My goal is to setup configmap and then use the config file in the spark application. Here are the details:
I have a config file (test_config.cfg) that looks like this:
[test_tracker]
url = http://localhost:8080/testsomething/
username = TEST
password = SECRET
I created the config map by running the following command:
kubectl create configmap testcfg1 --from-file test_config.cfg
Now, I have a YAML file(testprog.yaml) with SparkApplication specs that look like this:
apiVersion: "sparkoperator.k8s.io/v1beta2"
kind: SparkApplication
metadata:
name: testprog
namespace: default
spec:
type: Python
pythonVersion: "3"
mode: cluster
image: "<ip-url>:5000/schemamatcher/schemamatcher-spark-py:latest"
imagePullPolicy: Always
mainApplicationFile: local:///opt/spark/dependencies/testprog.py
arguments: ['s3a://f1.parquet', 's3a://f2.parquet', '--tokenizer-type', 'param']
sparkVersion: "3.0.0"
restartPolicy:
type: OnFailure
onFailureRetries: 3
onFailureRetryInterval: 10
onSubmissionFailureRetries: 5
onSubmissionFailureRetryInterval: 20
driver:
cores: 1
coreLimit: "1200m"
memory: "16g"
labels:
version: 3.0.0
serviceAccount: default
configMaps:
- name: testcfg1
path: /mnt/config-maps
executor:
cores: 1
instances: 2
memory: "20g"
labels:
version: 3.0.0
hadoopConf:
"fs.s3a.access.key": minio
"fs.s3a.secret.key": minio123
"fs.s3a.endpoint": http://<ip-url>:9000
Now, I am able to run the program using:
kubectl apply -f testprog.yaml
the pod just runs fine and doesn't throw any error. But I am unable to see my config file at the path given and I don't understand why. When the pod is executing I do:
kubectl exec --stdin --tty test-driver -- /bin/bash
and I try to look for the config file in the path /mnt/config-maps I don't see anything. I tried a couple of things but no luck. Besides, some of the documentation says that mutation webhook should be setup and I think the previous guy did it but I am not sure how to check it (but I think it is there).

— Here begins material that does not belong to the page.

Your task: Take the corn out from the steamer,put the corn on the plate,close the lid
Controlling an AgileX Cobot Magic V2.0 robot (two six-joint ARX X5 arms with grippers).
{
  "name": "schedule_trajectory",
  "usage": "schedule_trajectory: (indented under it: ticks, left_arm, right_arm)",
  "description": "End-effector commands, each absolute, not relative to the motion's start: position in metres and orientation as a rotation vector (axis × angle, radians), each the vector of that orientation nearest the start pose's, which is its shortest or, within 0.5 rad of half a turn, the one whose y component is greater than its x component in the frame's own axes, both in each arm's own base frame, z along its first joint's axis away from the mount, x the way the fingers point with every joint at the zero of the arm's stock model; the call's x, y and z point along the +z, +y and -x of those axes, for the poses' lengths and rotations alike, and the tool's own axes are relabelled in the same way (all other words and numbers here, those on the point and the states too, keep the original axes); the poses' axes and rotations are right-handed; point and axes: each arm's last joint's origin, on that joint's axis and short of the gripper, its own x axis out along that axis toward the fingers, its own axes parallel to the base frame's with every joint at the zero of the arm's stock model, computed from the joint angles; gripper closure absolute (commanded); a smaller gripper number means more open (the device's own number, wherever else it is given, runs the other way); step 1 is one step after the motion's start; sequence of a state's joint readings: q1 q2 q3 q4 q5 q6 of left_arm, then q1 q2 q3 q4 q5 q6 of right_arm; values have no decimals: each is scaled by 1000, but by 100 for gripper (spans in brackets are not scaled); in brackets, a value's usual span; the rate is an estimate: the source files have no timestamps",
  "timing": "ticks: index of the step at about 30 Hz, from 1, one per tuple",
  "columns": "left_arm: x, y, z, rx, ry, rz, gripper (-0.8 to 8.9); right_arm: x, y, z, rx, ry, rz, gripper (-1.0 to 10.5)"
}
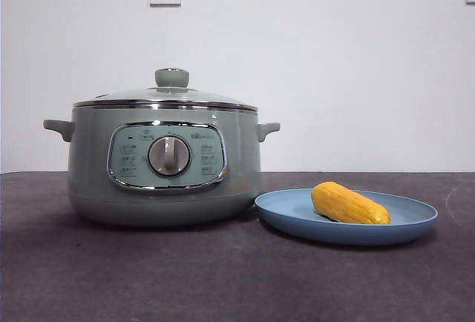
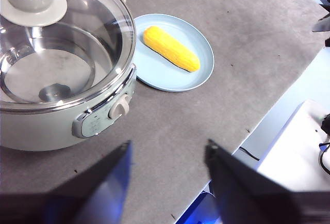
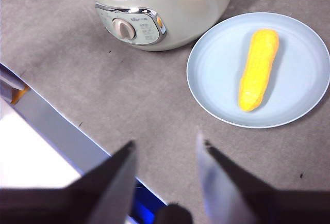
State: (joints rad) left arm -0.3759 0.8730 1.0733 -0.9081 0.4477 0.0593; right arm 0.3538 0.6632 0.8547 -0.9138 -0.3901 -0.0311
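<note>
Corn (image 1: 349, 203) lay on plate (image 1: 297, 222), lid (image 1: 165, 96) sat closed on steamer (image 1: 165, 166).
Plate stood just beside steamer on the gray table (image 1: 185, 277); corn lay on its side near plate's middle. L gripper (image 2: 167, 154) and R gripper (image 3: 165, 144) hung above table's near edge, both w/ jaws spread, holding nothing.

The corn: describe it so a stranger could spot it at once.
Find the big sage-green steamer with its glass lid on. Beside it, toward its dial side, lies a shallow light-blue plate. The corn lies on that plate: a stubby yellow cob, the only bright thing there.
</note>
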Motion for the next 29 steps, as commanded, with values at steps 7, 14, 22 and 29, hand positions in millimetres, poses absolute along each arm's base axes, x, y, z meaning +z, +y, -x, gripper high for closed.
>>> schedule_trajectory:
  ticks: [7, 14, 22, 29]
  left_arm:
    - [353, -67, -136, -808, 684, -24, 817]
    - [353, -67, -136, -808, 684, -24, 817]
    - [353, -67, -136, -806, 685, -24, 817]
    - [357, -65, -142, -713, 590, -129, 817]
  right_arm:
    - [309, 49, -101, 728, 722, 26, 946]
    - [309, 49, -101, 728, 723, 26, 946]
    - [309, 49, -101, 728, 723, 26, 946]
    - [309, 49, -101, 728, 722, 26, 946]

Any help would be great as I am new and I am still learning about k8s.
Update: Have also tried to update the specs like this and run and still no luck.
volumes:
- name: config
configMap:
name: testcfg1
driver:
cores: 1
coreLimit: "1200m"
memory: "16g"
labels:
version: 3.0.0
serviceAccount: default
volumeMounts:
- name: config
mountPath: /opt/spark
executor:
cores: 1
instances: 2
memory: "20g"
labels:
version: 3.0.0
volumeMounts:
- name: config
mountPath: /opt/spark
Try this:
kubectl apply -f manifest/spark-operator-with-webhook.yaml
This will enable mutating admission webhooks. This will create a deployment named sparkoperator and a service named spark-webhook for the webhook in namespace spark-operator.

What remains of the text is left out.